- _ASSIGNMENT_
Images are not wanted; transcribe the rest of the listing exactly.

[Start of section]

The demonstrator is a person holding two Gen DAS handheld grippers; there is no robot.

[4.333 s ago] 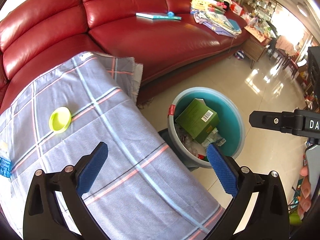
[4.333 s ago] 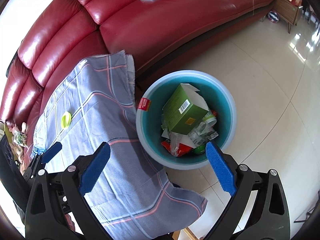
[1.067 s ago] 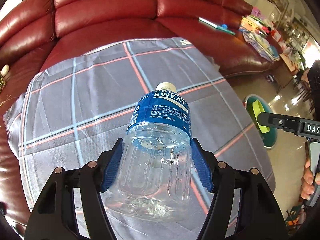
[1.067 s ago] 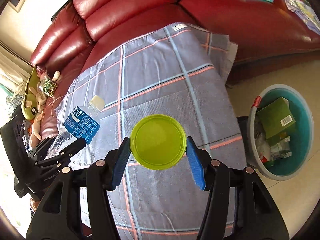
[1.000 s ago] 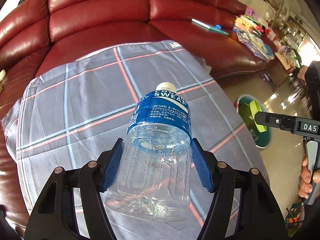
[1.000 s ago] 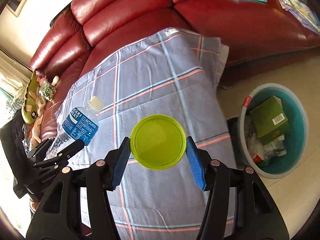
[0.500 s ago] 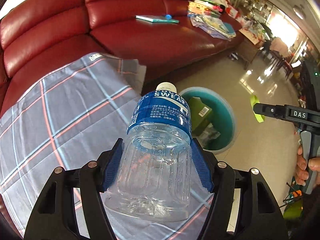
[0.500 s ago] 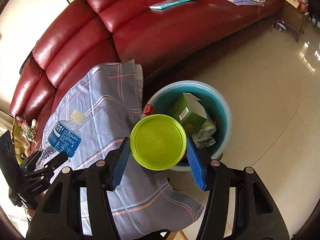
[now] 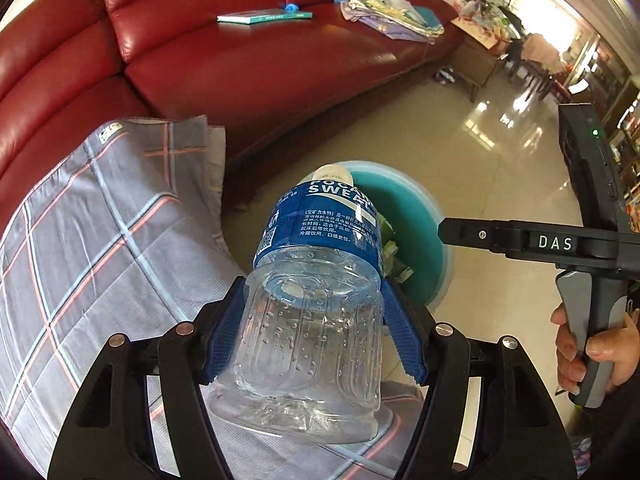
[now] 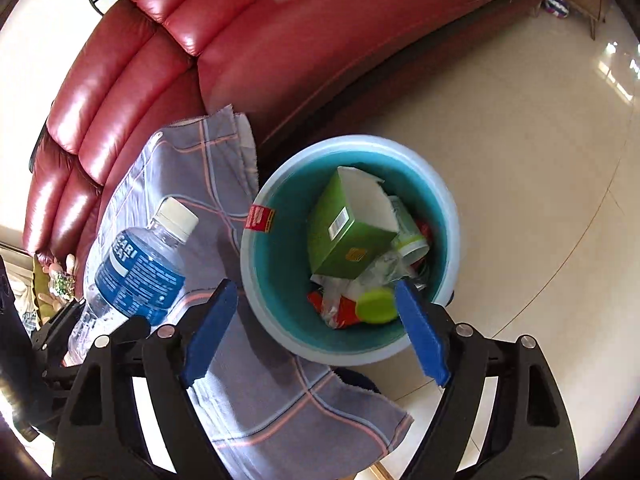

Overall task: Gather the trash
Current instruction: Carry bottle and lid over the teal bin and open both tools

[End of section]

- _ANSWER BOX_
The demonstrator is a person holding two Gen DAS handheld grippers; there is no robot.

[4.333 s ago] 
[4.333 s ago] 
[1.067 s ago] 
[1.067 s ago] 
[1.000 s ago] 
[1.000 s ago] 
[0.500 s ago] 
[0.500 s ago] 
[now] 
[now] 

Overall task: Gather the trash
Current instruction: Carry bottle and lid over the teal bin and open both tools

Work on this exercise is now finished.